この世界に生きる全ての人々を愛している。

果てしなく広がる青空を愛している。

様々な形を作り出す雲を愛している。

大地に恵みを与える雨を愛している。

ヒラヒラと舞いながら地を降り立つ雪を愛している。

空を舞い、歌を唄う鳥達を愛している。

草木に止まり、音色を奏でる虫達を愛している。

地を掛け跳ねる動物達を愛している。

水辺を自由に泳ぐ魚達を愛している。

人々が作り上げた技術を愛している。

人々が積み上げた知識を愛している。

人々が育て上げた作物を愛している。

人々が手にした力を愛している。

滴り落ちる血を愛している。

容易に人体を貫く刃物を愛している。

一口で死に至る毒の使用方法を愛している。

何十、何百、何千mも離れた物を撃ち抜ける銃器を愛している。

一瞬で全てを灰にする広域兵器の数々を愛している。

あらゆる苦痛を与える拷問手段を愛している。

傷口を治す医療技術を愛している。

病を治す医学技術を愛している。

心を救う優しい言葉を愛している。

心を焚き付ける叱咤の言葉を愛している。

心に響く至言の数々を愛している。

その笑顔を愛している。

その怒りの眼を愛している。

その流れ落ちた涙を愛している。

その喜びの声を愛している。

照れて赤くなる頬を愛している。

誰かの為に何かをする人を愛している。

自分の為に何かをする人を愛している。

何かに興味を持つ人を愛している。

何でもチャレンジする人を愛している。

何かを努力する人を愛している。

何もせず今日を生きる人を愛している。

今日と言う日で人生を終える人を愛している。

今まさに産まれた命を愛している。

彼女は全てを愛している。

他者が否定するであろう事も、分け隔て無く愛している。

そして、神様を愛している。

この世界を作ってくれた神様を愛している。

そして、彼女は神様も全てを愛してくれていると思っている。

愛しているから、こんなにも多くの物を創造し、こんなにも多くの物を作れる様にしてくれたのだと思っている。

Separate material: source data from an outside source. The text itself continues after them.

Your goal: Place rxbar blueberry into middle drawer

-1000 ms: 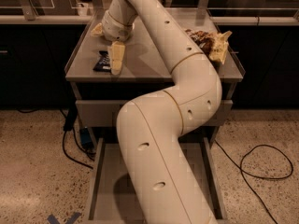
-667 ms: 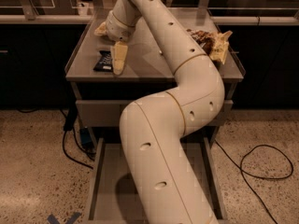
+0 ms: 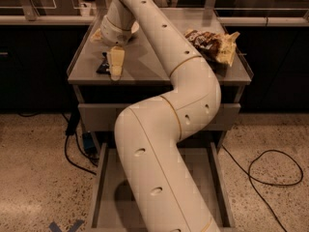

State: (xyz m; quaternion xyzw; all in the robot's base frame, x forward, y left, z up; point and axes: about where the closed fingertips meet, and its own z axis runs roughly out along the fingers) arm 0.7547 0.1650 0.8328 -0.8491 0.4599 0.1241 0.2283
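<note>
We see the gripper pointing down at the front-left corner of the desk; we cannot tell whether it is spread or closed. The rxbar blueberry lies on the desk just beside it, toward the desk's left edge. A chip bag rests on the desk's right side. Below the desk a drawer stands pulled out.

One cam only, set high on the robot's side of the cabinet, facing fwd and tilted steeply down over it. Close in: the arm fills the centre foreground, the open drawer sits right below the lens at btm edge, cabinet top lies mid-frame, gripper over its front-left corner.
</note>
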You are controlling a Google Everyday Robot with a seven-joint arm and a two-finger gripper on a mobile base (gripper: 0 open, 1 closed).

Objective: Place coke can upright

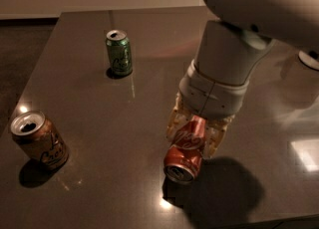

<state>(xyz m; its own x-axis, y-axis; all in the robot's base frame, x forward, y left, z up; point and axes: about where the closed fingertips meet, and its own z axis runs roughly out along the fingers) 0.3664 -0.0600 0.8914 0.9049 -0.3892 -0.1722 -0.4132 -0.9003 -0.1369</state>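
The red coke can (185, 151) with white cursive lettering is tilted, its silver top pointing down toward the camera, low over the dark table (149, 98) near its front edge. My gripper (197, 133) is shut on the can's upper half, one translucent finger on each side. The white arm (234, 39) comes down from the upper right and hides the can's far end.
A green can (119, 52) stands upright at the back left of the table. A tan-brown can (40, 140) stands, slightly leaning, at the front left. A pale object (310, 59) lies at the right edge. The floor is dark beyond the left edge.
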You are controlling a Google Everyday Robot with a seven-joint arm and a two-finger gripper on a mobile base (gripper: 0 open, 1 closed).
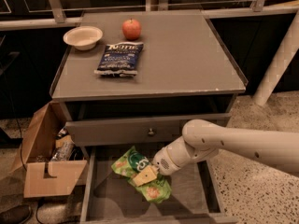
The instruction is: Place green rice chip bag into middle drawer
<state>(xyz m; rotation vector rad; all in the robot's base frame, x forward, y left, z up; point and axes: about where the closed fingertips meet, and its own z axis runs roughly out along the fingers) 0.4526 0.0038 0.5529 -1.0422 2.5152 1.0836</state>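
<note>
The green rice chip bag (129, 163) is crumpled, inside the open middle drawer (88, 186), left of its centre. My gripper (145, 175) reaches in from the right on a white arm and sits on top of the bag, shut on it. One tan finger (145, 175) lies across the bag's middle. I cannot tell whether the bag rests on the drawer floor or hangs just above it.
The drawer with a small round knob (150, 132) is slightly open just above. On the cabinet top are a dark blue chip bag (119, 58), an apple (131, 29) and a white bowl (83, 36). A cardboard box (46, 171) stands at the left, a white post (278, 64) at the right.
</note>
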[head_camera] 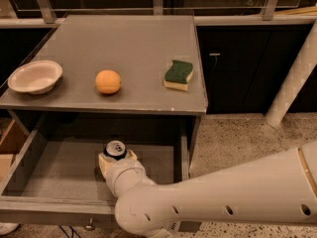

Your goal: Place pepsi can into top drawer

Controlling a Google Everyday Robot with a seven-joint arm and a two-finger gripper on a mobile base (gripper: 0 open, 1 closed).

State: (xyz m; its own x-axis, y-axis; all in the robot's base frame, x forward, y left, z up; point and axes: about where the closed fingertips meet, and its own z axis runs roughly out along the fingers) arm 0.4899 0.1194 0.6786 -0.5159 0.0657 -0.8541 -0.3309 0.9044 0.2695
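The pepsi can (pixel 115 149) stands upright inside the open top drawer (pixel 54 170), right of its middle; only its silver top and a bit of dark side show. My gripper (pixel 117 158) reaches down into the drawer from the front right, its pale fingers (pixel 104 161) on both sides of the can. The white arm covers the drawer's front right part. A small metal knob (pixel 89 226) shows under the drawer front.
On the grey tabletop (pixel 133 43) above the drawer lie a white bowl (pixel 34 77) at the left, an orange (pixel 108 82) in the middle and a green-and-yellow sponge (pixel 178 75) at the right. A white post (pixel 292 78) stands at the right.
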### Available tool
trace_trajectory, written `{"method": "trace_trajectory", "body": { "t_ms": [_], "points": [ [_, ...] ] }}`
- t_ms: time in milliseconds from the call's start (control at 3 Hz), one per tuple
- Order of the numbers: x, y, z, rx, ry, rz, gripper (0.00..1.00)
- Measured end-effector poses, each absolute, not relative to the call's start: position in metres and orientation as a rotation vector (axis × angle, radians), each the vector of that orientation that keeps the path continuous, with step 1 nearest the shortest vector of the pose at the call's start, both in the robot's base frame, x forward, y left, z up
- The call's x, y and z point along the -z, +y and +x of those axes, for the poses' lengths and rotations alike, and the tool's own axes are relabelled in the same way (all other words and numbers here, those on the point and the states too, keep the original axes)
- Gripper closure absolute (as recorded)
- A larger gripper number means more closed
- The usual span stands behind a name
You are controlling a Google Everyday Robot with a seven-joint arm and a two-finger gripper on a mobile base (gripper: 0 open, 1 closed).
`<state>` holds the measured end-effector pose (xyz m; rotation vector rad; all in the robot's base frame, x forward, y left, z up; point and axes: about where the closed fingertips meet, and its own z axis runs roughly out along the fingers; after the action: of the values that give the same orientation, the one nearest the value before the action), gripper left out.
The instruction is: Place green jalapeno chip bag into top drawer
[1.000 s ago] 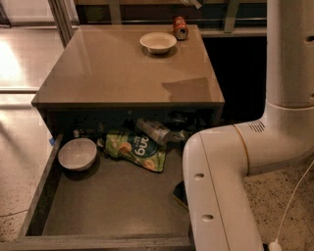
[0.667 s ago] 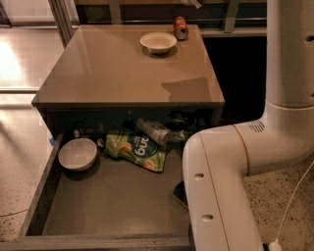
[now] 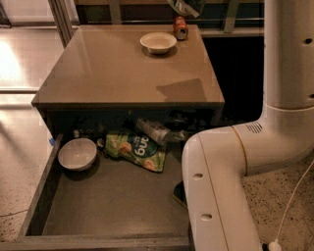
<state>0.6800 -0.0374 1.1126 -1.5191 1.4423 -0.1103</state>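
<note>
A shiny dark green and white foil piece, which looks like the green jalapeno chip bag (image 3: 182, 10), hangs in at the top edge, above the table's far right by the can. My gripper (image 3: 186, 2) is at that spot, nearly all cut off by the top edge. The top drawer (image 3: 34, 211) is pulled out wide below the table, and its grey floor (image 3: 113, 206) is bare in the near half. My white arm (image 3: 221, 191) covers the drawer's right side.
The drawer's back holds a white bowl (image 3: 77, 154), a bright green pouch (image 3: 135, 149), a clear bottle (image 3: 154, 131) and a dark thing (image 3: 179, 194) half hidden by the arm. The brown table (image 3: 113, 73) bears a white bowl (image 3: 158, 42) and an orange can (image 3: 180, 28).
</note>
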Motion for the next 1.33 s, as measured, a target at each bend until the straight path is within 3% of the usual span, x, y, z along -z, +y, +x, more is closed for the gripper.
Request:
{"method": "trace_trajectory", "body": {
  "t_ms": [1333],
  "points": [
    [-1.1, -0.083, 0.61, 0.066, 1.504, -1.507, 1.0]
  ]
}}
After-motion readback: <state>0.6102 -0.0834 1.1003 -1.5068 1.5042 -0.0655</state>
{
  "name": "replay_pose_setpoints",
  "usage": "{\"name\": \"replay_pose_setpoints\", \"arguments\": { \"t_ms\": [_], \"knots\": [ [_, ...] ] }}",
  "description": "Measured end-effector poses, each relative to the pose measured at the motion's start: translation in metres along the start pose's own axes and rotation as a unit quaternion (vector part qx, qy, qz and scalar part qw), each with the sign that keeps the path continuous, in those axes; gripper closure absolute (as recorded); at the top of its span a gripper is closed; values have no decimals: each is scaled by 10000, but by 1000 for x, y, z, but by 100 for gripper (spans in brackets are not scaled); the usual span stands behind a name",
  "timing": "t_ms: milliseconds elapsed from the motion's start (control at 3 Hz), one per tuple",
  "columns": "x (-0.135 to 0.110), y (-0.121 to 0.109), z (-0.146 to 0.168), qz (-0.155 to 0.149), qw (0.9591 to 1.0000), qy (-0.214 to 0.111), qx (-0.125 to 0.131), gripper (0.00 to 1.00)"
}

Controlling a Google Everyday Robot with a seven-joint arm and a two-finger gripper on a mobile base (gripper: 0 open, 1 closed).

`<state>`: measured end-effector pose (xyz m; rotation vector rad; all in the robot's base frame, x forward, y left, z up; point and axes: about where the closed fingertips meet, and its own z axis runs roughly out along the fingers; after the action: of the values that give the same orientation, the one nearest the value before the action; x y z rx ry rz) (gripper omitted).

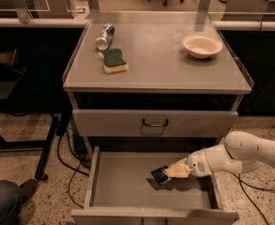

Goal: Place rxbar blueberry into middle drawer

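The middle drawer (123,184) is pulled open below the cabinet, a wide shallow grey tray with a flat floor. My gripper (171,172) reaches in from the right on a white arm, low over the drawer's right half. It is shut on the rxbar blueberry (160,175), a small dark packet with pale print that sticks out to the left of the fingertips. The packet is close above the drawer floor and casts a shadow just under it; whether it touches the floor I cannot tell.
The higher drawer (155,123) with a dark curved handle is closed. On the cabinet top lie a silver-and-blue can (104,36), a green-and-yellow sponge (114,60) and a white bowl (202,45). A person's leg and shoe (8,201) are at the lower left. Cables trail on the floor at the left.
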<state>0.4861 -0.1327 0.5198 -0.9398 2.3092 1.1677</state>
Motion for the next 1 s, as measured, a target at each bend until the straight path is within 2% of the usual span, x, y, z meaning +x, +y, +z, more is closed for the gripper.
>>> {"name": "replay_pose_setpoints", "arguments": {
  "t_ms": [333, 667, 1000],
  "knots": [
    [20, -8, 19, 332, 9992, -96, -212, 100],
    [38, -25, 54, 660, 9962, -77, -565, 100],
    [38, -25, 54, 660, 9962, -77, -568, 100]
  ]
}}
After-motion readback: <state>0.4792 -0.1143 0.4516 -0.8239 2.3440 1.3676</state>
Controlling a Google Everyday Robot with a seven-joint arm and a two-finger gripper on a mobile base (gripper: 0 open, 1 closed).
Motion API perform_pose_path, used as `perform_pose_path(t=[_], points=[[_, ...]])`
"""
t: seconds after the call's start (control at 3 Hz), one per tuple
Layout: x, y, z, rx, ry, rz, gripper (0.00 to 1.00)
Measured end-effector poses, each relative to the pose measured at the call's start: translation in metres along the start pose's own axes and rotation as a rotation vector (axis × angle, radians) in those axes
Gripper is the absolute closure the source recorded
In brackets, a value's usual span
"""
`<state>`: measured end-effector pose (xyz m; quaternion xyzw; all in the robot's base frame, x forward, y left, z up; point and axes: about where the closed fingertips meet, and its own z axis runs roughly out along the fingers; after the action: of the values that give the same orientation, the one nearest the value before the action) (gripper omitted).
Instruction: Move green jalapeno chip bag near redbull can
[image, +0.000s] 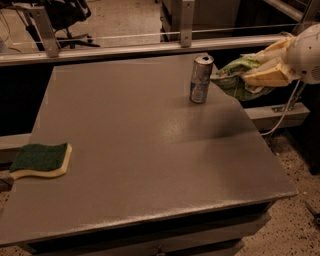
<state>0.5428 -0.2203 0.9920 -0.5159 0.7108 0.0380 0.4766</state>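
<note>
End effector (263, 75) holds green jalapeno chip bag (231, 77) just beside redbull can (201, 80).

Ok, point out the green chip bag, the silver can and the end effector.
crumpled light-green foil chip bag (231, 76), camera view: front face.
slim silver-blue metal can (201, 82), camera view: side wall.
end effector (256, 76), camera view: between fingertips gripping the bag, right of the can.

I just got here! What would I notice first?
The gripper at the right edge, holding the green jalapeno chip bag in the air right of the redbull can. The can stands upright on the table, far right; a green sponge lies at its left edge.
</note>
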Motion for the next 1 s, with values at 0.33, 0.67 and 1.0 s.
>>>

「神様なんていない」と言う言葉ですら、彼女からすれば『そう考えられる』素晴らしさであり、故に愛おしさが溢れ出る。

『ああ、神様はなんて素敵な世界を作ってくれたのだろう』

彼女の心は、常にそんな言葉と愛で満たされていた。



ある日彼女は、『もっと分かり合いたい』と言う強い思いから魔人となり能力に目覚めた。

自分と相手のリミッターは外す能力のせいか否か、魔人に目覚めた彼女の思いは更に強まったと言って良い。

その人の生き方、抱いた思い、そこに至る過程、その為の手段、今の状況、これからの行動、目指す場所、叶えたい夢。

彼女は今まで以上に事細かに様々な事を愛し、そして、それらをもっと知りたいと思う様になっていた。

私の全てを貴方に伝えたい。

貴方の全てを私に伝えてほしい。

そしてこれからも、貴方の素晴らしさを感じさせてほしい。

そんな思いが、彼女を様々な戦いに駆り立てた。

時には殴り合い。

時には斬り合い。

時には撃ち合い。

時には投げ合い。

時にはまぐあい。

ありとあらゆる手段や方法で、多くの人と全てを尽くして戦い、勝敗に関わらず相手を称賛する。

それを毎日の様に繰り返すのが、彼女の日常であった。



「他の世界、言ってみたい?」

その言葉を聞いた時、彼女の日常は少し代わった。

彼女の答えは勿論決まっていた。

そしてその言葉の主は、それに答えた。



リゾート地のホテルの様な場所に、彼女はいる。

彼女は、そこのロビーらしき場所にある複数のテレビで、其々に映った別々の世界を見つめている。

既に幾つかの世界に赴き、多くの人と出逢い、戦い、多くの事を知ったが、それでもまだ世界は無限にあり、その1つ1つにまだ知らない何かが溢れている。

そう思うと、自然と笑みが浮かんだ。

その時、1つの言葉が彼女の耳に入った。

最強の存在を決める為のトーナメント『魔人闘宴劇』。

その言葉の画面に眼を移すと、一人の若い男がその戦いについて語る姿があった。

その語りを聞き終える前に、彼女は立ち上がった。

「ちょっと出掛けて来ますね」

その返事が返ってくる前に、彼女の姿はそこから消えていた。



魔人となり、場所が変わり、世界が広がろうと、彼女の根本は変わらない。

彼女は、全ての世界を愛している。

彼女は、全ての世界に生きる人々を愛している。

彼女は、全ての人々の生き方を愛している。

そしてまた、彼女は新たな世界に舞い降りる。

その世界の人々と、分かり合う為に。